Fierce clashes continue in Aleppo
Syrian troops fought rebels trying to seize central Aleppo today and quelled a jail mutiny on the outskirts of the northern city, killing 15 prisoners, opposition activists said.
After a week of battles between president Bashar al-Assad's forces and his opponents in Damascus, fighting intensified in Aleppo, a more populous commercial city that long seemed immune to the 16-month-old upheaval convulsing Syria.
Rebels seeking to capture downtown Aleppo were combating Syrian troops and intelligence men at the gates of the Old City, a UN World Heritage site, residents and activists said.
The deaths in the prison mutiny were caused when Dr Assad's forces used machineguns and teargas on inmates overnight, activists in contact with surviving prisoners said.
In an apparent escalation in the conflict it was reported that Syrian army jets bombed eastern areas of Aleppo.
At least nine people were killed in army shelling of al-Herak, a town south of Deraa, the cradle of the revolt against more than four decades of Assad family rule, activists said. Video posted on the Internet showed the shattered bodies of a veiled woman and six children in colorful pajamas, some of them very young.
Four lay on one doctor's table.
Activist accounts and videos are hard to verify independently due to Syrian restrictions on media access.
In Damascus, explosions and gunfire rocked the central district of Barzeh after government forces stormed in overnight, opposition activists said.
Tanks prowled the streets of Midan, a neighborhood recaptured by the army from rebels on Friday. Several shells landed in the southern suburb of Hajar al-Aswad, where Assad's forces have been trying to dislodge rebels.
Elsewhere residents buried their dead or ventured back to check on homes they had fled to escape the fighting. Outside Damascus and Aleppo, Dr Assad's forces have used artillery and helicopter gunships to keep rebel fighters off balance in the last few days, while avoiding ground incursions, rebel and opposition sources said, saying Deir al-Zor and al-Herak were among towns suffering such long-range bombardments.
As the struggle for Syria intensified, Western leaders seized on an admission by Damascus that it has chemical and biological arms and could use them if foreign powers intervened.

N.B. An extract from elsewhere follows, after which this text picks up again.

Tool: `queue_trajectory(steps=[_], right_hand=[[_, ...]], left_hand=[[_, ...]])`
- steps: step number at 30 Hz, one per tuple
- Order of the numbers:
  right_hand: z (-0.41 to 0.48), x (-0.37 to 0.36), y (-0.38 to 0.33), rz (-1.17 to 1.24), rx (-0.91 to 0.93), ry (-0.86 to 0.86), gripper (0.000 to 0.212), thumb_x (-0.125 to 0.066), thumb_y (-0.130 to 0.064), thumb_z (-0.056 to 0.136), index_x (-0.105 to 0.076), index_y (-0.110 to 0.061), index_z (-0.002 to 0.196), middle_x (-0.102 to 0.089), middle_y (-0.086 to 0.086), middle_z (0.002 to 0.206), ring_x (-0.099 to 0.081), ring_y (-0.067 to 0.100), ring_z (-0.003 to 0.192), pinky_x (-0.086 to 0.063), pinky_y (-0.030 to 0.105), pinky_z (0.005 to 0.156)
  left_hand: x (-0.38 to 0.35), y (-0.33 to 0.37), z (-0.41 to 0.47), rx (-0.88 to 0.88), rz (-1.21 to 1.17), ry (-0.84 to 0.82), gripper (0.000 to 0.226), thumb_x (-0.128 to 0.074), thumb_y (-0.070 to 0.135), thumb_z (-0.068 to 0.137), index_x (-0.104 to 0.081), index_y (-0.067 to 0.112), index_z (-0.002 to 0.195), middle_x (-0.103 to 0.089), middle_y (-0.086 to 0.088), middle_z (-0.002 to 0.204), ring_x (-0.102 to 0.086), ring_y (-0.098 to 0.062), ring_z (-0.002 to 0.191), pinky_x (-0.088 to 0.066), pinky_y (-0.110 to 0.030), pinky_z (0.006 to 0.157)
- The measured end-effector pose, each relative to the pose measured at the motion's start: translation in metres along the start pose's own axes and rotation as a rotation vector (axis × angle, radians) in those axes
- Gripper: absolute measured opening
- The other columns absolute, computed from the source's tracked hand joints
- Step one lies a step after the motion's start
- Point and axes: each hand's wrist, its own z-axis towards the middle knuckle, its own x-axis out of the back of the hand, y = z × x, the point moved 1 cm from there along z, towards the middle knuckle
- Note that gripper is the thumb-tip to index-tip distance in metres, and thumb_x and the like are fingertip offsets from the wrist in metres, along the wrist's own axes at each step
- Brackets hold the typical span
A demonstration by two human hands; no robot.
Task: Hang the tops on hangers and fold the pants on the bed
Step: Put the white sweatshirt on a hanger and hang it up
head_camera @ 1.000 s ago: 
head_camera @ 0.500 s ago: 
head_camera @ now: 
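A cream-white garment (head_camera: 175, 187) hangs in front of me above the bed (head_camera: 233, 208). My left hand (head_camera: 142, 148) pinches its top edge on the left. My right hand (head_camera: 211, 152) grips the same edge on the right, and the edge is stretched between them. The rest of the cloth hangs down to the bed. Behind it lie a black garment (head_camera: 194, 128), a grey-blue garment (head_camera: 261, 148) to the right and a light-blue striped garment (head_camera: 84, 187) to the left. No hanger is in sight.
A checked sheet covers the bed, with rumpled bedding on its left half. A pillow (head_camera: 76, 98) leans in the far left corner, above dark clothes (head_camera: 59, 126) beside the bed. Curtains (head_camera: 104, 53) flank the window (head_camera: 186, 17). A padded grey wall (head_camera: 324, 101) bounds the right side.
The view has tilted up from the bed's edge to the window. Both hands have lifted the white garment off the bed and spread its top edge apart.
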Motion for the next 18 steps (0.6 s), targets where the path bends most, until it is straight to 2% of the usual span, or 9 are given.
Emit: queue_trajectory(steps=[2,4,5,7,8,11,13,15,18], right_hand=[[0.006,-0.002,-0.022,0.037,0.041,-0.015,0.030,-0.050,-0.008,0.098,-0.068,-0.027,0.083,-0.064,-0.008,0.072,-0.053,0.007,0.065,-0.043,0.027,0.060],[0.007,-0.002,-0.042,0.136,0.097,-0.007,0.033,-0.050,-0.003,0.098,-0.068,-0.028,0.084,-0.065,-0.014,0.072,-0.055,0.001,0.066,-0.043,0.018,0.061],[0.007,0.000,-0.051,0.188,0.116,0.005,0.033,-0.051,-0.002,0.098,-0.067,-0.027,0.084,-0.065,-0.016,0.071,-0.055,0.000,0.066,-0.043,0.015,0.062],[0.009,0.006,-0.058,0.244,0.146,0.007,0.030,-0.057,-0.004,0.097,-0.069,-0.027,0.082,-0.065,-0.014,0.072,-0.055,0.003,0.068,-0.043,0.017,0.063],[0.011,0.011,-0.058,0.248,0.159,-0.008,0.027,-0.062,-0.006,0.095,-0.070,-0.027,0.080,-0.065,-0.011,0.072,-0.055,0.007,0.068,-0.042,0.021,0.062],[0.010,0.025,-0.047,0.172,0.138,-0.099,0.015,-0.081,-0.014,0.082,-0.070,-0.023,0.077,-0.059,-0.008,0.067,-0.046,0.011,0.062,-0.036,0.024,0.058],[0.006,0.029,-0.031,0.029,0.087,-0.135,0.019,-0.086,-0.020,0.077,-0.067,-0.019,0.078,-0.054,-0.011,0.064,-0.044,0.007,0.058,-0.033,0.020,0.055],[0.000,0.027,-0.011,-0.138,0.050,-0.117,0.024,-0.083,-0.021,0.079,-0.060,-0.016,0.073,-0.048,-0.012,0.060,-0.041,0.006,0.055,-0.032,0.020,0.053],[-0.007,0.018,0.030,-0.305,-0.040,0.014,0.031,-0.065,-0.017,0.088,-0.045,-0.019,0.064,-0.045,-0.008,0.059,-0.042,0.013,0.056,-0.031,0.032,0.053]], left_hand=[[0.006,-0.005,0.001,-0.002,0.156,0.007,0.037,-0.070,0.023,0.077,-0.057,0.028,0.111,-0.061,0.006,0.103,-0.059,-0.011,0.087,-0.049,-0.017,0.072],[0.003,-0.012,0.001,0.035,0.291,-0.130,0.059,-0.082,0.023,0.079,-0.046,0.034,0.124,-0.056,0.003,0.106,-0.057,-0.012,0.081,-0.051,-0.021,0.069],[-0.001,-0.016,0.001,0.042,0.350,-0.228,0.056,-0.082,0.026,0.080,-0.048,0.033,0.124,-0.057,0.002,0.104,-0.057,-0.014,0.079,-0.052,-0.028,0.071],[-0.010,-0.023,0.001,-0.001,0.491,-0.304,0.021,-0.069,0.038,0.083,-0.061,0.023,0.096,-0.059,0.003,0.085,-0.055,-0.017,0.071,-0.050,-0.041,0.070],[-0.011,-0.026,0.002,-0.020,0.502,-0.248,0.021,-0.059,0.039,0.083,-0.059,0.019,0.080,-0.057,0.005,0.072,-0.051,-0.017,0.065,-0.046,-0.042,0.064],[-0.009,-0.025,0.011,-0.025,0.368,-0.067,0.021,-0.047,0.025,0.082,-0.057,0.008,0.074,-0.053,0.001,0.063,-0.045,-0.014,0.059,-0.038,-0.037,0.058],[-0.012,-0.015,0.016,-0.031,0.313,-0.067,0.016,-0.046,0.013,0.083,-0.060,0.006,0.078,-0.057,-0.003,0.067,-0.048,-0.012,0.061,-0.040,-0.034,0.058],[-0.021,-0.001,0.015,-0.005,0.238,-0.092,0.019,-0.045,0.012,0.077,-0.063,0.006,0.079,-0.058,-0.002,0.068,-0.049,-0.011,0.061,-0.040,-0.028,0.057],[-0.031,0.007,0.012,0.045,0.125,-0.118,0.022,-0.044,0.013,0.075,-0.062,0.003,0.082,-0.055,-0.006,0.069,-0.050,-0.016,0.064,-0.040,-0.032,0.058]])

US president Barack Obama said the world would hold Dr Assad and his entourage accountable "should they make the tragic mistake of using those (chemical) weapons".
Israel, which has publicly discussed military action to prevent Syrian chemical weapons or missiles from reaching Assad's Lebanese Shia militant allies Hizbullah, said there was no sign any such diversion had occurred.
"At the moment, the entire non-conventional weapons system is under the full control of the regime," a senior Israeli defence official, Amos Gilad, told Israel Radio.